僕はいつのまにか、今日一日を思い返していた。

再開されたの学校の授業。
洞木さんの家でのお弁当作り。
そして、アスカのお見舞い・・・

あの後病院を飛び出してきてしまったけれど、果たしてあれでよかったんだろ
うか・・・・?
そして、最後のあの言葉・・・

「僕は、アスカのそばにずっといるから。
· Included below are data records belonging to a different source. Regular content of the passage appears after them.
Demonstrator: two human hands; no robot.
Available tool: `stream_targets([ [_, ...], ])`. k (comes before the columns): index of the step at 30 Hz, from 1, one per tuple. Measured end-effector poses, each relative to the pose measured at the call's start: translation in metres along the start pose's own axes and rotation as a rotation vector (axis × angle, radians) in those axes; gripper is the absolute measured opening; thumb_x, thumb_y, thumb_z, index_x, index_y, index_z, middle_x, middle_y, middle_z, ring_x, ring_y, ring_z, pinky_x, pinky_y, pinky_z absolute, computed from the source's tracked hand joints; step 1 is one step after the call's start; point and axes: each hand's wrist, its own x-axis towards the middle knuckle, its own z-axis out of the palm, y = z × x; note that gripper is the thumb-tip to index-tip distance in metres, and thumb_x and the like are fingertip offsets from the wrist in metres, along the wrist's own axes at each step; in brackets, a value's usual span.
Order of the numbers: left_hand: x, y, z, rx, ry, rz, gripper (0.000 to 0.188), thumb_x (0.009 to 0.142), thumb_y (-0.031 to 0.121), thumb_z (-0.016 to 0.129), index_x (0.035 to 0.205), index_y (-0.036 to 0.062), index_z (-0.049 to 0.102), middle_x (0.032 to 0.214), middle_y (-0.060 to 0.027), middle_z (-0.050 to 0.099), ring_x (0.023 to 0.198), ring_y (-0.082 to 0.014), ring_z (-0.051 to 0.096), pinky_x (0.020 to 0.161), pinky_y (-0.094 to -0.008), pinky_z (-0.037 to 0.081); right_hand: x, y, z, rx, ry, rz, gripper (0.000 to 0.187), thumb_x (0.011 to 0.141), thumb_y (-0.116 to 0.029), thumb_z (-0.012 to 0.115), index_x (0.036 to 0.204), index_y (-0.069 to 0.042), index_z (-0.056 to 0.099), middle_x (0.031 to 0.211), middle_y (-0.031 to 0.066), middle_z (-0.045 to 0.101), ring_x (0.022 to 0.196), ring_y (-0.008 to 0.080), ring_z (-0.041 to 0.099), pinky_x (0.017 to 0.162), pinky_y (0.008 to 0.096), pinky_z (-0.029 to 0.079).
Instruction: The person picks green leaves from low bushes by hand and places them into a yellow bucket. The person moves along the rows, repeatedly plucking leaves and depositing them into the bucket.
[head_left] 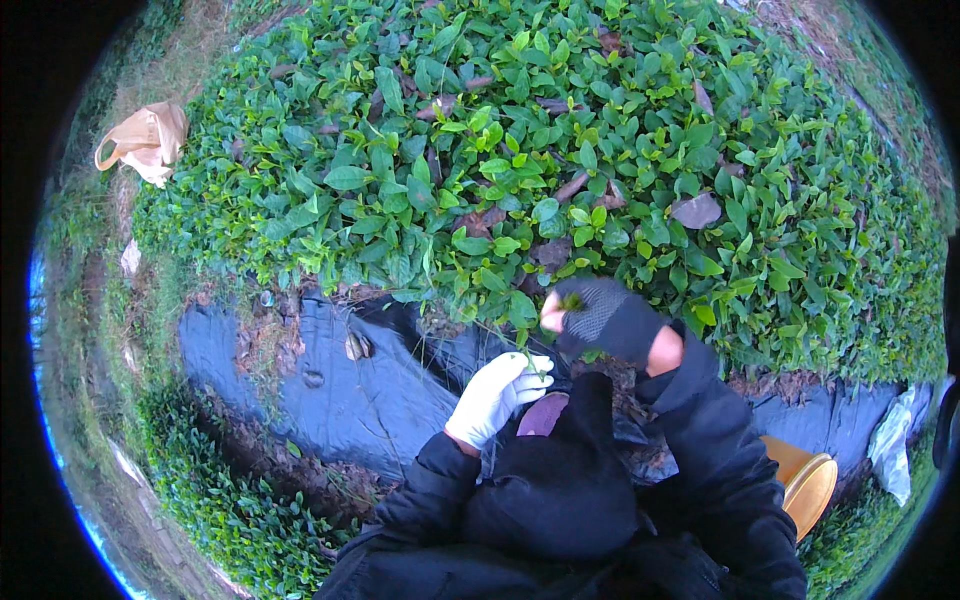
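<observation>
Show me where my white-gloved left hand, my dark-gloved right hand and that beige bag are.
Left hand (490,398): head view, on its gloved back.
Right hand (602,314): head view, on its gloved back.
Beige bag (153,139): head view, on its body, right of the handle loop.

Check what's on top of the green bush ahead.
Brownish dead leaves lie scattered on the bush. The dark-gloved right hand covers part of its near edge, hiding whatever is beneath.
</observation>
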Motion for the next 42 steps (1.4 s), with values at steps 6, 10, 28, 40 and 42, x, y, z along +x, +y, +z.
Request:
stream_targets([
  [6, 0.006, 0.014, 0.005, 0.018, 0.001, 0.078, 0.023, 0.094, 0.023, 0.053, 0.108, 0.0052, 0.056, 0.118, -0.0185, 0.059, 0.101, -0.0287, 0.061, 0.087, -0.0399, 0.050, 0.037, 0.040, 0.017, -0.467, 0.647, -0.346, 0.024, 0.081, -0.020, 0.065, 0.100, -0.005, 0.065, 0.091, 0.0162, 0.067, 0.086, 0.0344, 0.064, 0.077, 0.0406, 0.051],
  [10, 0.007, 0.013, 0.008, 0.005, -0.002, 0.102, 0.022, 0.094, 0.023, 0.053, 0.107, 0.0057, 0.056, 0.118, -0.0184, 0.059, 0.101, -0.0291, 0.061, 0.089, -0.0412, 0.049, 0.060, 0.044, 0.020, -0.677, 0.739, -0.499, 0.027, 0.079, -0.017, 0.068, 0.103, -0.005, 0.064, 0.102, 0.0167, 0.065, 0.092, 0.0336, 0.063, 0.081, 0.0399, 0.051],
  [28, 0.005, 0.008, -0.006, -0.022, -0.013, 0.057, 0.030, 0.095, 0.023, 0.052, 0.115, 0.0007, 0.057, 0.119, -0.0166, 0.060, 0.103, -0.0286, 0.061, 0.090, -0.0391, 0.049, 0.051, 0.040, 0.014, -0.881, 0.437, -0.579, 0.022, 0.071, -0.004, 0.060, 0.093, -0.008, 0.066, 0.105, 0.0149, 0.063, 0.090, 0.0324, 0.063, 0.077, 0.0394, 0.052],
  [40, 0.036, 0.058, 0.019, 0.345, -0.029, 0.379, 0.024, 0.095, 0.017, 0.049, 0.110, -0.0003, 0.056, 0.116, -0.0179, 0.060, 0.103, -0.0297, 0.061, 0.087, -0.0383, 0.051, 0.006, 0.016, 0.016, 0.704, 0.167, -0.120, 0.008, 0.085, -0.010, 0.064, 0.090, -0.006, 0.059, 0.080, -0.0007, 0.056, 0.072, 0.0093, 0.053, 0.064, 0.0249, 0.043],
  [42, 0.054, 0.073, 0.022, 0.206, -0.014, 0.461, 0.025, 0.096, 0.017, 0.046, 0.112, 0.0001, 0.053, 0.124, -0.0180, 0.056, 0.111, -0.0328, 0.058, 0.089, -0.0396, 0.050, 0.007, 0.004, 0.018, 0.765, 0.122, -0.085, 0.005, 0.086, -0.013, 0.062, 0.088, -0.009, 0.058, 0.075, 0.0000, 0.054, 0.066, 0.0102, 0.052, 0.058, 0.0240, 0.041],
])
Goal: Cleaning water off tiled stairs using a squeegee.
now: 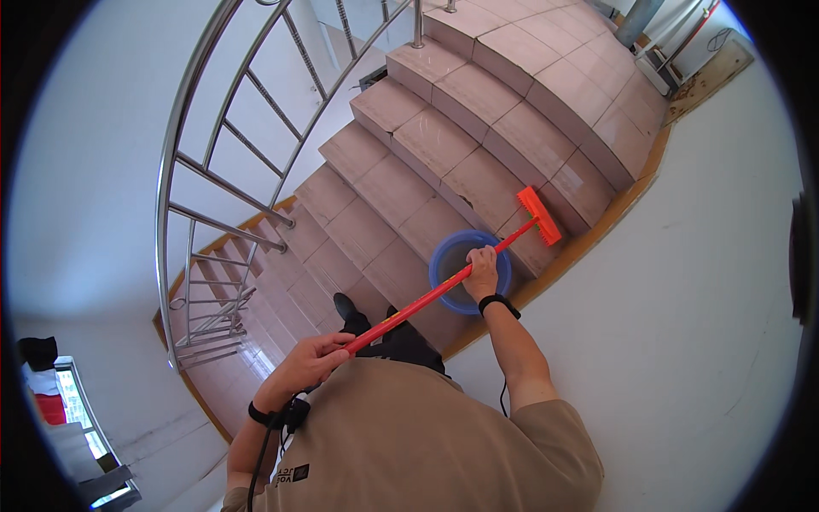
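Note:
I hold a long red-handled brush [426, 294] with both hands. My right hand [483, 266] grips the handle partway down, above a blue basin [444, 256] that sits on a stair step. My left hand [311, 358] grips the upper end of the handle near my chest. The orange brush head [540, 215] rests on a tiled step beyond the basin, near the right-hand wall.
Beige tiled stairs [478, 111] curve upward ahead and drop away at the lower left. A steel railing [183, 162] runs along the left side. A white wall [708, 282] with a brown skirting strip borders the right. My dark shoe [348, 309] stands on a step.

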Motion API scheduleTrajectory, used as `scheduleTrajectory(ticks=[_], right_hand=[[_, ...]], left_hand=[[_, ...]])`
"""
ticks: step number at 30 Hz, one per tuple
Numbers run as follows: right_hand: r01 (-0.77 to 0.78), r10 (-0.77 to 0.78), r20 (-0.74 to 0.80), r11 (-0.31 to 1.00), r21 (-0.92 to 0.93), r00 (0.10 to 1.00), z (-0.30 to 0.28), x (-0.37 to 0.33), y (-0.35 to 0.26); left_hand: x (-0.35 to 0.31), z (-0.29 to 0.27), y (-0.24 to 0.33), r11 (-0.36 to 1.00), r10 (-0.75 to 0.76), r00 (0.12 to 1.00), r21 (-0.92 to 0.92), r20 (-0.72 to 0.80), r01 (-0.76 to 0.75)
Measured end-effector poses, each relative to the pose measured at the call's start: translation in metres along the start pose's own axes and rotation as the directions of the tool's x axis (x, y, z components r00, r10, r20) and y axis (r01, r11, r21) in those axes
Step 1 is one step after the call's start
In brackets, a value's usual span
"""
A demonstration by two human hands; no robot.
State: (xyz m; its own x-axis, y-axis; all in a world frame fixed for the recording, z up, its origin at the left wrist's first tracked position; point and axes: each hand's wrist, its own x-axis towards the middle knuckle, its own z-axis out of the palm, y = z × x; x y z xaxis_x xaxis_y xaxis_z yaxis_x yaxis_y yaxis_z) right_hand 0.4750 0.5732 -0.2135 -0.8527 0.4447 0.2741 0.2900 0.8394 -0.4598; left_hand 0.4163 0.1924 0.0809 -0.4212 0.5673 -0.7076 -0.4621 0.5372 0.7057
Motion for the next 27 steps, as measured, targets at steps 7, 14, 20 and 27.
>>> scheduleTrajectory(ticks=[7,14,20,27], right_hand=[[0.036,-0.037,0.009,0.991,0.127,0.999,0.016,-0.020,-0.055],[0.074,-0.083,0.039,0.980,0.182,0.996,0.026,-0.027,-0.098],[0.071,-0.082,0.049,0.978,0.196,0.995,0.022,-0.018,-0.103],[0.100,-0.105,0.043,0.988,0.116,0.994,0.020,0.020,-0.048]], left_hand=[[-0.052,-0.030,-0.023,0.999,-0.024,0.994,0.025,-0.107,0.026],[-0.097,-0.039,-0.011,0.998,-0.047,0.978,0.037,-0.203,0.056],[-0.104,-0.039,0.002,0.996,-0.021,0.983,0.078,-0.185,0.036],[-0.046,-0.015,0.008,0.995,0.059,0.987,0.093,-0.150,-0.045]])
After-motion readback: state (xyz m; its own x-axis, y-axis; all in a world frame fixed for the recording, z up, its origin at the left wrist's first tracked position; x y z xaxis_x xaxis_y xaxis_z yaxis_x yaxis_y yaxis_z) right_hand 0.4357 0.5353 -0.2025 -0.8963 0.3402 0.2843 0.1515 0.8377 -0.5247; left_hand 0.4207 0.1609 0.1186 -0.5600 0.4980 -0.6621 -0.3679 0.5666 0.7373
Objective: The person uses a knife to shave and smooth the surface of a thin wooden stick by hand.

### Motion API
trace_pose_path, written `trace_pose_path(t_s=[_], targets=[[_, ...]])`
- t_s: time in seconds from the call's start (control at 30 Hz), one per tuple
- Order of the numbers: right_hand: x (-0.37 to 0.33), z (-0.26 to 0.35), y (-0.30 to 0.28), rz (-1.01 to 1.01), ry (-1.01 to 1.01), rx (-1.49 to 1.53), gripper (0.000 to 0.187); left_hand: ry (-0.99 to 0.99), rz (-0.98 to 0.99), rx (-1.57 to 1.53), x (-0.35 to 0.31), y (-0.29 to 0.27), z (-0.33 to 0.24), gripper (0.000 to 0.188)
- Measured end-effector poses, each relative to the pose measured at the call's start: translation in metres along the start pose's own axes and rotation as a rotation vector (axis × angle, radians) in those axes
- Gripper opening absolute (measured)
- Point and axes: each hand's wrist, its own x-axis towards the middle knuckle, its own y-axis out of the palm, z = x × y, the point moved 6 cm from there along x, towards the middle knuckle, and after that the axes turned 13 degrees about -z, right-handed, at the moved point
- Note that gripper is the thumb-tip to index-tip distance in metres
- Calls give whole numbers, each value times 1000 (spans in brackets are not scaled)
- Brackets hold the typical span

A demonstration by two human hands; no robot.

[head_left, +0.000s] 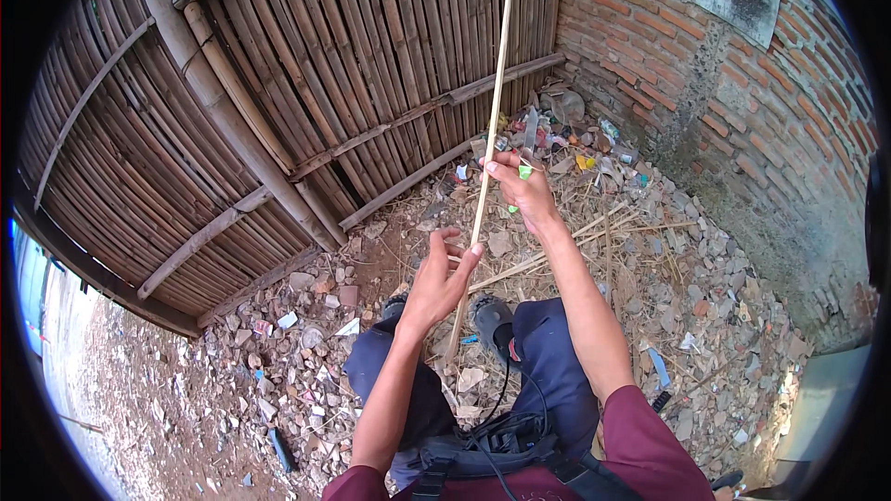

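A long, pale bamboo strip runs upright in front of me, from the top of the view down between my feet. My left hand grips it low, thumb along its side and fingers loosely curled. Higher up, my right hand is closed around the green handle of a knife, whose grey blade points up and away. Fingers of that hand also touch the strip. Part of the knife's handle is hidden by my fingers.
More split bamboo strips lie on the stony, littered ground to the right. A bamboo slat wall stands ahead and left, meeting a brick wall at a corner heaped with rubbish. A dark bottle-like object lies at lower left.
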Motion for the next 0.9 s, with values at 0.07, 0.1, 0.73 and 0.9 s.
trace_pose_path(t_s=[0.07,0.1,0.73,0.9], targets=[[-1,0,5,2,-6,20,26,19,41,-139,15,8,-1,48],[-2,2,10,1,-14,41,27,20,32,-138,23,10,5,48],[-9,-3,22,-61,-488,-786,19,-42,-103,-324,17,22,24,35],[-12,-6,28,-40,-596,-906,18,162,-261,-110,8,13,9,29]])
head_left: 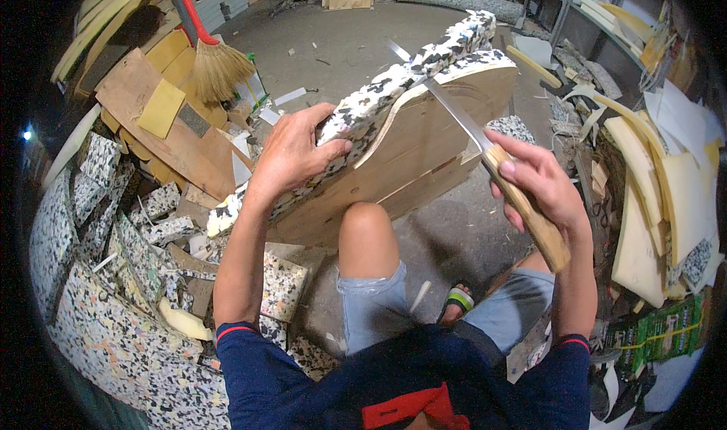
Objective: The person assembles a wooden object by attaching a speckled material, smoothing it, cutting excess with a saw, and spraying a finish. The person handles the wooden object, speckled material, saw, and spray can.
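My right hand (549,176) is closed around the wooden handle of a long, narrow-bladed knife (456,113). The blade crosses the speckled black-and-white foam slab (379,100) near its far end, and its tip shows beyond the foam. This foam lies along the edge of a curved plywood panel (424,146), which is tilted in front of my knees. A gap parts the foam from the panel's curved edge beyond the blade. With fingers over the far side and thumb on the near side, my left hand (299,153) grips the foam. Those far fingertips are hidden.
Speckled foam offcuts (129,309) pile up at the left, below leaning boards (174,127) and a straw broom (219,70). Yellowish foam pieces (644,195) stack at the right beside a green package (666,331). A foam roll (462,2) lies at the back.
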`<state>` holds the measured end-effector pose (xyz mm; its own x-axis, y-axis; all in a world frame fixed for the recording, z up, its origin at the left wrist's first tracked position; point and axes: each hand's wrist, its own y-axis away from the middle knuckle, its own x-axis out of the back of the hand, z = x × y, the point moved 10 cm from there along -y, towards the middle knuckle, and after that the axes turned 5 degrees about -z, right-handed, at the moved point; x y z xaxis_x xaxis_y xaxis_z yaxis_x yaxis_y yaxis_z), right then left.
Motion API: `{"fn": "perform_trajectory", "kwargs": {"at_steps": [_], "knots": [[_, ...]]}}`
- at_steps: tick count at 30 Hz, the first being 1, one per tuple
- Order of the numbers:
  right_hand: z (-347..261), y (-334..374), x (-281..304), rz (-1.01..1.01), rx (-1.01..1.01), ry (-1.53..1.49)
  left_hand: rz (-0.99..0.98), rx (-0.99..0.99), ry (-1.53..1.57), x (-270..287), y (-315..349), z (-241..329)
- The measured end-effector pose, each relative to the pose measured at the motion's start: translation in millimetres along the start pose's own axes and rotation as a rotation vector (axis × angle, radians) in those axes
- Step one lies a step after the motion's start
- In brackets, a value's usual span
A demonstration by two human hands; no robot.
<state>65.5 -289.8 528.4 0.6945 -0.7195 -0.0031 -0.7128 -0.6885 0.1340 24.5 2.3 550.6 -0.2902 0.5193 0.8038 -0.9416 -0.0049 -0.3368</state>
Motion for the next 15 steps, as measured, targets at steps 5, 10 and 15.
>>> {"fn": "perform_trajectory", "kwargs": {"at_steps": [5, 10, 15], "knots": [[-24.1, -50.5, -13.3, -0.069, 0.091, 0.089, 0.06, -0.078, 0.021, 4.4, 1.6, 9.3], [0.0, -15.8, -9.2, -0.047, 0.052, 0.064, 0.067, -0.088, 0.047, 7.1, 0.5, 3.8], [7.9, 16.8, -9.3, -0.039, 0.026, 0.006, 0.029, -0.024, 0.071, 2.6, 1.1, -3.6]]}}
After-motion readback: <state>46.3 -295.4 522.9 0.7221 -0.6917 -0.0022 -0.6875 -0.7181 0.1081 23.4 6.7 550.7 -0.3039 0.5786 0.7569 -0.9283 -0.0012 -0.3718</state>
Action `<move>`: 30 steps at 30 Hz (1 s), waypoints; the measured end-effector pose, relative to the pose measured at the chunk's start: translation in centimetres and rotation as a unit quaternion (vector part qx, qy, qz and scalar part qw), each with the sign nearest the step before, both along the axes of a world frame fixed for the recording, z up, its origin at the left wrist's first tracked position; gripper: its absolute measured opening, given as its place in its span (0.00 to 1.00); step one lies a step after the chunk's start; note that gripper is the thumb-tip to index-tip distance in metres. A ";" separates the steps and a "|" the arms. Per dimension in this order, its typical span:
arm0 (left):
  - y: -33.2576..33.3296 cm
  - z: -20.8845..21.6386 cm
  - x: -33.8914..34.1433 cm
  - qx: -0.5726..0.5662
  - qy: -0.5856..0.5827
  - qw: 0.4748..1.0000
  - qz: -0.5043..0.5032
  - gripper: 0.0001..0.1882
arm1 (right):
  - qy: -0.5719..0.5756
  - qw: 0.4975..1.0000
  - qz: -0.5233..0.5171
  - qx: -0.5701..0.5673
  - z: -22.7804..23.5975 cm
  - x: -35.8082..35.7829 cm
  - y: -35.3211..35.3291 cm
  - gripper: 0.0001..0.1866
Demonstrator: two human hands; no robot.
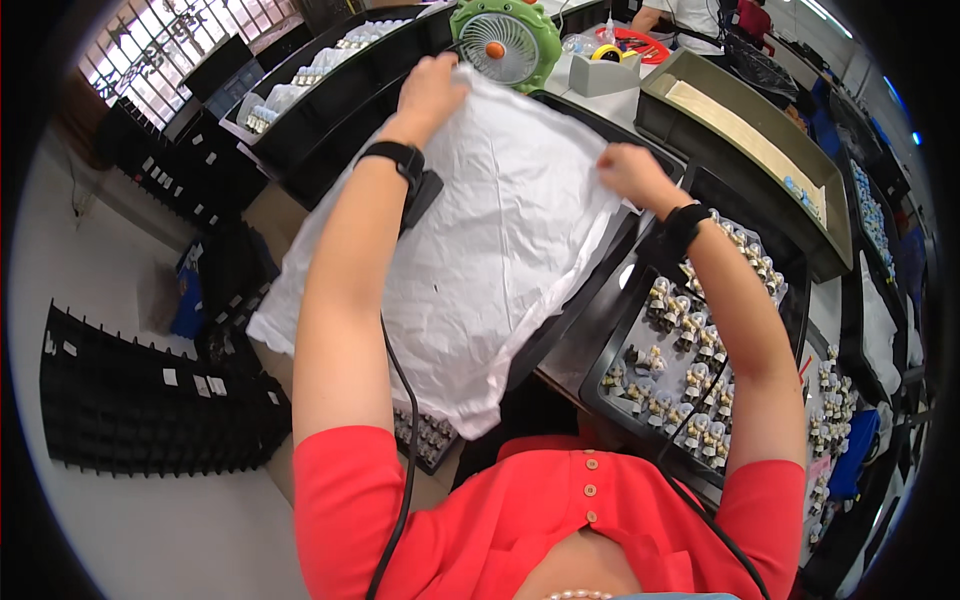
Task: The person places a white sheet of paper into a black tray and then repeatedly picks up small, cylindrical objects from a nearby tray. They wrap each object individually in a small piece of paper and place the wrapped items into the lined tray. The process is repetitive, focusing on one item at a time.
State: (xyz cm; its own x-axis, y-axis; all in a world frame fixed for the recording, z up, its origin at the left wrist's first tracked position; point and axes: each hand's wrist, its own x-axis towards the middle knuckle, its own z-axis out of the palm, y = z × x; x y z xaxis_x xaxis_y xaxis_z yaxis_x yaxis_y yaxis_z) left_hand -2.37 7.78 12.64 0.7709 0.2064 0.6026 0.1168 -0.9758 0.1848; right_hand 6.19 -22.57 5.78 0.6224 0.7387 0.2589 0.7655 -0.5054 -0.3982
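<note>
Head camera: a white sheet (480,215) – thin and creased, whether cloth or plastic I cannot tell – spreads from the centre of the view toward 12 o'clock, with one corner trailing out at 9 and another hanging at 6. The left hand (432,97), just short of 12 o'clock, grasps its far corner, close beside a green fan (500,48); the right hand (638,178), toward 2 o'clock, is closed at its right edge, fingertips mostly hidden but apparently pinching the material. Part of a black tray (555,335) shows below that edge, toward 4 o'clock. To hold the sheet well, I would grip both edges with equal pull so the wrinkles flatten – firm, yet not hard enough to tear it. The left corner is best held clear of the fan, whose airflow, if running, could lift the sheet. At 4 o'clock, small figures (693,327) stand crowded in another tray (592,385); the right forearm passes above them, so a raised elbow seems wise. A dark cable (405,400) hangs from the left forearm toward 7 o'clock, beside the sheet, and should be left slack so it cannot drag the loose edge.
</note>
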 end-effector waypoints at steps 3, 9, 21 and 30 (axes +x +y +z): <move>-0.6 -3.5 -1.0 -0.023 0.114 0.993 -0.011 0.27 | 0.057 0.974 0.054 -0.215 -3.8 -0.1 0.8 0.22; -1.3 -5.5 -3.5 -0.023 0.275 0.960 -0.035 0.31 | 0.178 0.920 0.175 -0.301 -2.0 -3.3 2.1 0.22; -5.1 -5.9 1.1 -0.002 0.004 0.992 -0.127 0.48 | 0.041 0.993 -0.108 -0.016 3.6 2.9 -4.4 0.18; -7.4 -12.6 7.8 0.036 -0.019 0.994 -0.103 0.54 | -0.080 0.986 -0.136 -0.048 -1.2 5.6 -5.6 0.14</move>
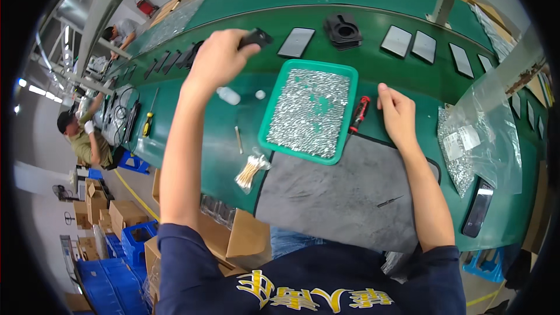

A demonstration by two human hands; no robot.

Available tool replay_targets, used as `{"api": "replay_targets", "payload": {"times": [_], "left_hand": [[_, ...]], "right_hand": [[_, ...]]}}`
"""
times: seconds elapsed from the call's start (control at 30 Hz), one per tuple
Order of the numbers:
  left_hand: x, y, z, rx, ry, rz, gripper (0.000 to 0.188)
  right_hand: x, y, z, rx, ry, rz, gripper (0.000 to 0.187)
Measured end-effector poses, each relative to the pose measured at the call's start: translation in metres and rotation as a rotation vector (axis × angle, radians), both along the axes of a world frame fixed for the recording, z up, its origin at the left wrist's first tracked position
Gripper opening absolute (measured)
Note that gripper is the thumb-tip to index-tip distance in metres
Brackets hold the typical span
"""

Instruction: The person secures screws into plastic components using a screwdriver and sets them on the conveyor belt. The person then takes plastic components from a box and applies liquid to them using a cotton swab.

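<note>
Raised over the far left of the bench, my left hand (217, 61) is closed on a small black block-shaped part (256, 38); motion blurs it, and its kind is unclear. My right hand (398, 111) rests loosely curled, one finger stretched out and no object visible in it. Just left of it lies a red-and-black screwdriver (360, 114), against the edge of a green tray (353, 90) full of small silvery metal pieces. Below the tray a grey mat (332, 198) is spread, with a thin dark bit (389, 201) on it.
Phone-like panels (296, 42) and a stack of black parts with round holes (343, 30) line the far side. Cotton swabs (251, 172) and a white bottle (228, 95) lie left of the tray. A clear bag (458, 146) and phone (478, 209) are right; co-workers sit left.
</note>
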State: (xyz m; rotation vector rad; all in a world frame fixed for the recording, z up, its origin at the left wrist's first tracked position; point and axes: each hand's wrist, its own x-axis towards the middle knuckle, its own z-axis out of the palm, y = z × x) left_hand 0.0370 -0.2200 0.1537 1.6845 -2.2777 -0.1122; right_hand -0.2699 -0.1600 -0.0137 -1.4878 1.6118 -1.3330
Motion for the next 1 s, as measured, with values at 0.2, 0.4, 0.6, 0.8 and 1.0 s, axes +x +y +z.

」

とっさに口から出た言葉だった。
なんで僕はあんな事を言ったんだろう?
そう言えば、洞木さんは、アスカは僕の事が好きだっていってたっけ。

アスカは僕の事が好き。
じゃあ、僕は・・・
僕の方は、アスカのことをどう思っているんだろう・・・?
・・・・・
・・・わからない・・・・
・・・・僕にはわからない・・・・

「シンジ君、いつまでお風呂に入ってるの?」

ミサトさんの声が、僕を現実へと引き戻していった。
僕は風呂からあがり、二人の前に顔を出した。

「一時間近くもお風呂に入りっぱなしで・・・。のぼせなかった?」
「大丈夫です。ちょっと早いけど、僕、もう寝ますね。」
「そう?じゃ、おやすみなさい、シンちゃん。」
「おやすみなさい、シンジ君。」
「おやすみなさい・・・」

僕は真っ暗な自分の部屋に入り、ベッドに横たわった。
窓からは、青白い月明かりが差し込んでいる。
そちらの方に視線を向けると、月明かりの下、机の上においてあった黒いウォ
ークマンが見えた。
僕はそれを手にとり、埃を払うと、ゆっくりと目を閉じ、聞きはじめた。